CRONICA DE LA BEATIFICACIÓN. REGRESO

            Cuando inició a caer la tarde ya se comenzó a gestar la última de sus grandes proezas, a mostrar los testimonios que se iban a impregnar en el pergamino del aire. Era el turquesa fundiéndose en la fragua lineal del horizonte, donde las colinas del aljarafe devoraron al sol, para evitarle las sombras, y lo convirtieron en líquido para que fuera dorando las copas de los olivos, era el soplo de la arboleda pregonando un romance en las abiertas anchuras de un parque que se desangraba de nostalgia porque se iba Quién lo había dignificado con la santidad tan sólo con su tránsito, era la luz celosa que se moría porque le quitaban el brillo de Sus ojos, era un gentío desmedido que había cegado las luces de los espacios, de los tiralíneas de un puente que pretendía mostrarle su altanería, altivez y arrogancia y sucumbió a la grandeza de la menuda Dama que habita y reina por la Resolana, era la fuerza del río la que se vio doblegada por Su humildad cuando la silueta se reflejó en el cristal de sus aguas, era un aluvión de piropos que iban tejiendo gargantas hasta conformar el sendero que La traía a su casa, era un camino sin vuelta, camposanto donde asomaban miradas de todos los macarenos que se fueron a su lado, y que se volvió de Esperanza, eran caminos viejos que fueron lustrando sus años para mostrarse agraciada en la primera visita que la Virgen profesaba, ay si los siglos hablaran, ay si el camino viejo pudiera evitar el mañana, que todo se tornara presente, que el tiempo se detuviese y la vida consumase el pleno de sus gracias.

            Todo comenzó a ser nuevo, todo inició a renovarse, cuando la Virgen pasó entre pilares de hombres, entre edificios izados hace décadas, a uno y a otro lado de la calle, convirtiendo su extrañeza arquitectónica en pletóricas columnas de un vaticano nuevo, basílica con frescos muros levantados con el adobe de los rezos, con el rumor de oraciones, de súplicas y confidencias, con sencillas peticiones capaz de acoger la ventura que se va expandiendo a su paso, lugar santo que nace, ojos que no disimulan, visiones que se eternizan, la retina es un buril que va esculpiendo sus formas, que va grabando en el alma las aristas de la gloria que se perfilan en el rostro sin mácula, de La que fuera llamada por Dios de manera tan extraordinaria, la Gran Bienaventurada.
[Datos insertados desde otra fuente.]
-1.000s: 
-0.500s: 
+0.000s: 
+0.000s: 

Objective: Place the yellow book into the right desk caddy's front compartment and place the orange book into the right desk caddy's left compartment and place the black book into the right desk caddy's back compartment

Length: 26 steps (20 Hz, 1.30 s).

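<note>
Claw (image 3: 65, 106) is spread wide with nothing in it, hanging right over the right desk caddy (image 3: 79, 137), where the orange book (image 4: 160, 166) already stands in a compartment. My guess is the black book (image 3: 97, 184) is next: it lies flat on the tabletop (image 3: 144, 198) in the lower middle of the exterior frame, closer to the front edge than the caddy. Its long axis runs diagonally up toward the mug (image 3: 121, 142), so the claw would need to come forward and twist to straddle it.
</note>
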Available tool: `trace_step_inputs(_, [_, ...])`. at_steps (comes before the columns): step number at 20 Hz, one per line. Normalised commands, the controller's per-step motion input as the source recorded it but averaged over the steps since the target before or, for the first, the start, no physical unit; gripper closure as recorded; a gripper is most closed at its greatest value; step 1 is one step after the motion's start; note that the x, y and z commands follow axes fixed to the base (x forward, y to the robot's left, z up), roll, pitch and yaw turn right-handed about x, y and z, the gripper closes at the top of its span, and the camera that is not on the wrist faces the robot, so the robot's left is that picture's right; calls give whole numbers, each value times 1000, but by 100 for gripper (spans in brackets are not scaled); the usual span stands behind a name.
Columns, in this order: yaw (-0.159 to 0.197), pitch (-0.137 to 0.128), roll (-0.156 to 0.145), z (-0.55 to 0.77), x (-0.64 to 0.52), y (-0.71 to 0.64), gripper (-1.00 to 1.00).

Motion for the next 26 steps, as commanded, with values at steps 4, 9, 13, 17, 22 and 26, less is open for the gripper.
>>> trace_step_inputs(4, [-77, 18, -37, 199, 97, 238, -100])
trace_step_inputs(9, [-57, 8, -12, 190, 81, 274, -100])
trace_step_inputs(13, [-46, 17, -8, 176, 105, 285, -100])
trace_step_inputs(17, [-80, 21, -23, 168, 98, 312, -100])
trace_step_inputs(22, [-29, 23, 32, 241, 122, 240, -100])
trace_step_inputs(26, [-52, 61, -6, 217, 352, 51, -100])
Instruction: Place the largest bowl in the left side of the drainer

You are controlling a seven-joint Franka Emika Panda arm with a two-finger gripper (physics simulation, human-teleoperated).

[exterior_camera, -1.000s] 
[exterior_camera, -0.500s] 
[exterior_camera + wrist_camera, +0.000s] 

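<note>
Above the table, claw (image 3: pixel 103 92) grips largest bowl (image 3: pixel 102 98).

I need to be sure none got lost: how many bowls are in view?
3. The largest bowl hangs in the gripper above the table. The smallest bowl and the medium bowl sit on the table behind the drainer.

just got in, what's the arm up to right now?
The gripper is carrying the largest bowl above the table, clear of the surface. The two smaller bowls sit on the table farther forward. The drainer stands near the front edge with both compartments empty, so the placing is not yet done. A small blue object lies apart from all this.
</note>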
            Pisadas que quedan prendidas en la quimera del tiempo. La explanada que se abre donde se asienta el dolor, donde las penas se quedan cuando la soledad avanza, cuando el blancor de una cama se transforma en temeroso calvario. ¿Fue verdad o fue un sueño? ¿Fue realidad el encuentro? Cuatro niños La esperaban, yo certifico el momento, cuatro almas destacadas para acoger la Esperanza, para lanzarla a los vientos, que reptara por la escalinata y deshiciera el sufrimiento, una avanzadilla de amor, Samuel, María, Carmela y Rubén, embajada de inocencia para proclamar la palabra. Cuando la Virgen se fue dejó escrito su evangelio, la parábola del bien, la victoria sobre el mal, en el rostro de los niños, en las manos familiares que se asían a los hierros de una cama, como prendían sus ojos  a la bondad de la Madre.

            Vuelve rompiendo la noche, viene abriendo la madrugada, viene implantando los sueños de una realidad cercana, viene con la misión cumplida de acompañar a las santas mujeres que van derramando su gracia. Pero hay calma en la explanada, hay quietud y  sosiego. La multitud es una marea mansa por la que navega, con hidalguía y presteza, con humildad de soberana, La que colma toda sed, La que otorga toda gracia, La que vence la tristeza, La que humilla a la venganza, La que hace que la vida tenga horizonte y bonanza.

            Era un día de septiembre, era madrugada clara, cuando la Madre de Dios se revistió de estameña, sin su palio y sin su plata vaticana, y salió para llenar a Sevilla de Esperanza.